Die Trittfrequenz ist die Anzahl der Schritte, die Sie pro Minute (mit beiden Füßen) machen. Als magische Zahl für eine optimale Trittfrequenz gilt 180 Schritte pro Minute , so der legendäre Lauftrainer Jack Daniels, der bei den Olympischen Spielen 1984 beobachtete, dass dies die durchschnittliche Trittfrequenz der meisten Elite-Läufer war.


Aber dies ist keine harte und schnelle Zahl – es ist nur eine allgemeine Richtlinie. Wenn du in einem leichten, angenehmen Tempo läufst, sollte deine Trittfrequenz mindestens 170 Schritte pro Minute betragen.

Eine durchschnittliche Trittfrequenz von mindestens 170 für leichte Läufe bedeutet, dass Sie die Aufprallkräfte auf Ihre Beine reduzieren, Ihr Verletzungsrisiko senken und sogar Ihre Laufeffizienz verbessern. Wie? Mit einem kürzeren, schnelleren Schritt „hindern“ Sie weniger und führen nicht den Stress ein, der mit längeren, wirkungsvolleren Schritten einhergeht. Mit anderen Worten, Sie werden seltener verletzt und wahrscheinlich schneller.

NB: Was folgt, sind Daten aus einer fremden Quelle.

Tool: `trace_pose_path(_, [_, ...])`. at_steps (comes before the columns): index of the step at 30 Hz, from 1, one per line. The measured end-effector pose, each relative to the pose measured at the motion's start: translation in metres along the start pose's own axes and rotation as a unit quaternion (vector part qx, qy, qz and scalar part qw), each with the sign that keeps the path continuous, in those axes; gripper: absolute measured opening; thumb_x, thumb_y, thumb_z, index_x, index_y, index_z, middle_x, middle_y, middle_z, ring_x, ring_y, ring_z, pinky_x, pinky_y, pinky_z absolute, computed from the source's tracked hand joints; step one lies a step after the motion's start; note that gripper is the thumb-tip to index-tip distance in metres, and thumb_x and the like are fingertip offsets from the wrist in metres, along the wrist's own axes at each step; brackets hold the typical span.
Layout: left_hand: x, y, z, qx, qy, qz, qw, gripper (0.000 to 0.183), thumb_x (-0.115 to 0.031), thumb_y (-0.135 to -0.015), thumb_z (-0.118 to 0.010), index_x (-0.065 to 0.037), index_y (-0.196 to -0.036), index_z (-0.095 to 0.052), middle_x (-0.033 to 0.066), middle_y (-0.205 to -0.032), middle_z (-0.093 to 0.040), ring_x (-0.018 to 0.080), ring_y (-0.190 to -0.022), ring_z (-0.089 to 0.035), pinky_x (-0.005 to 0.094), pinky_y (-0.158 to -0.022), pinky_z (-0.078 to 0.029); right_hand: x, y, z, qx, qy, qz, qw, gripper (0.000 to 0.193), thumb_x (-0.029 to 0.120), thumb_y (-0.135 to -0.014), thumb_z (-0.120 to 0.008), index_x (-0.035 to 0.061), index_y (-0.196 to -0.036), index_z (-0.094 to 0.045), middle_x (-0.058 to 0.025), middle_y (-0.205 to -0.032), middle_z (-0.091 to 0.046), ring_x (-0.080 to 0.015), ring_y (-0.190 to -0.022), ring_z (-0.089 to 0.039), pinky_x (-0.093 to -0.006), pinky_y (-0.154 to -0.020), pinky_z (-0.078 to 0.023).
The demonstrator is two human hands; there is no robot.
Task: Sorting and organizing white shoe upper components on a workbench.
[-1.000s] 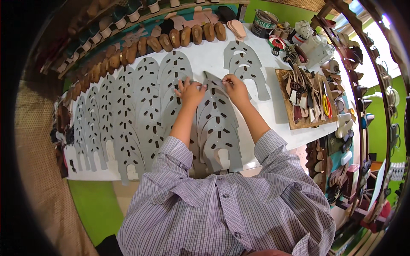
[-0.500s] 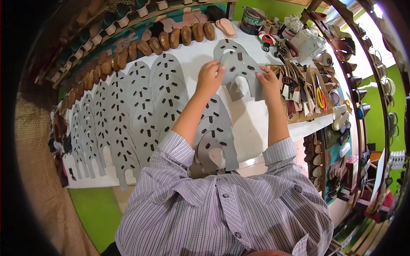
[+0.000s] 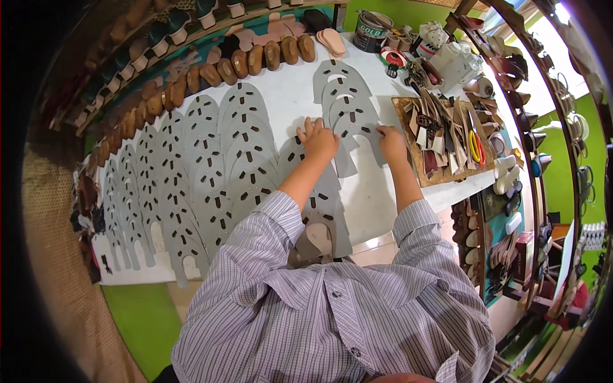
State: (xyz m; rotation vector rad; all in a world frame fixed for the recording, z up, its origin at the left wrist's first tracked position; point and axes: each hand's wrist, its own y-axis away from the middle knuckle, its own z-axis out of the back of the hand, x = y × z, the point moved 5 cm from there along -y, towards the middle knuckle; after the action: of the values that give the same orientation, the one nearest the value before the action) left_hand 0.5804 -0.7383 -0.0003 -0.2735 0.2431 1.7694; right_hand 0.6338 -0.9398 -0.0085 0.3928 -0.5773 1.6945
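Grey U-shaped shoe upper pieces with small dark brown patches lie overlapping in columns on the white table. In the rightmost column, the nearest upper piece point(image 3: 353, 121) lies between my hands, lapping over the ones behind it. My left hand point(image 3: 317, 140) is at its left side, fingers spread and holding nothing, above the neighbouring column point(image 3: 295, 156). My right hand point(image 3: 392, 145) has its fingers closed at the piece's right edge, seemingly pinching it; the thumb is mostly hidden. More columns of uppers point(image 3: 246, 137) extend to the left.
Wooden shoe lasts point(image 3: 239, 64) line the table's far side. Beside my right hand lies a board point(image 3: 412, 150) with leather scraps and yellow-and-red-handled scissors point(image 3: 476, 148). A large can point(image 3: 372, 32), white bottles point(image 3: 456, 64) and pinkish insoles point(image 3: 331, 42) stand at the back. Shoe racks flank the right.
The upper piece I held raised between both hands now lies lower, on the rightmost column. My left hand has let go and spread its fingers; my right hand has come nearer to me.
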Motion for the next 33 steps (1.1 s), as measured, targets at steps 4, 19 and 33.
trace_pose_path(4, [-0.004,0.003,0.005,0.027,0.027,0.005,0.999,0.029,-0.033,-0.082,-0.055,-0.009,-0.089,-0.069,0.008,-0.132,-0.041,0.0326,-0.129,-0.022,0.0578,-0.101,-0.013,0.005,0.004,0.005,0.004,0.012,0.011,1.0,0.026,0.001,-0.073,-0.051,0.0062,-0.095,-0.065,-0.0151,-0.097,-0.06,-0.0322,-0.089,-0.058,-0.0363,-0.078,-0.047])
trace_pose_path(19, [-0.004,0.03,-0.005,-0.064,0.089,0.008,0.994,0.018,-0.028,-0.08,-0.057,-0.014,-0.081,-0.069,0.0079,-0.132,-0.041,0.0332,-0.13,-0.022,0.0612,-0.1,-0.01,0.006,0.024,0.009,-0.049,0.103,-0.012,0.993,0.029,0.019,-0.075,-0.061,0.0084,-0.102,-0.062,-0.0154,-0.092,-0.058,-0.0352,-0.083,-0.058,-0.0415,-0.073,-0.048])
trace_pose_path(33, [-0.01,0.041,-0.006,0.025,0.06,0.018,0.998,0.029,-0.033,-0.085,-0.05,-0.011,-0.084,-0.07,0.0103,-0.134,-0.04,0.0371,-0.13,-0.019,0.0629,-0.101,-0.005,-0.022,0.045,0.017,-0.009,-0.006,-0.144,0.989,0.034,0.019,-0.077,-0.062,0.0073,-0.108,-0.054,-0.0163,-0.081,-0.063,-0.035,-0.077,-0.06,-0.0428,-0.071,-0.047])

Das nächste Mal gehst du für ein leichter Lauf , zählen Sie, wie oft Ihr Fuß in einer Minute landet, und verdoppeln Sie ihn dann (um beide Füße zu berücksichtigen), um Ihre Trittfrequenz zu erhalten. Wenn deine Schrittfrequenz unter 170 liegt, solltest du sie alle zwei bis drei Wochen um etwa fünf Prozent erhöhen, bis deine Trittfrequenz steigt.

Um es noch einmal zu wiederholen: Vermeiden Sie Überschreitungen, laufen Sie groß und erhöhen Sie die Trittfrequenz. Und das ist es! Die meisten Läufer, die zum Coaching zu mir kommen, brauchen keine ausgefeilten Formanalysen im Lauflabor. Sicher, diese Details können Spaß machen, aber normalerweise sind sie nicht so hilfreich wie die einfach umzusetzende Tipps hier. Konzentrieren Sie sich auf diese Grundlagen und Sie werden die Belohnungen ernten: weniger Verletzungen, mehr Spaß beim Laufen und vielleicht sogar einige neue persönliche Bestzeiten.


Und macht das Laufen dadurch nicht viel mehr Spaß?

Jason Fitzgerald ist ein in den USA zertifizierter Leichtathletiktrainer bei StrengthRunning.com und ein 2:39 Marathonläufer. Um mehr darüber zu erfahren, wie Sie Verletzungen vorbeugen können, lesen Sie seine kostenloser E-Mail-Kurs wie man gesund läuft.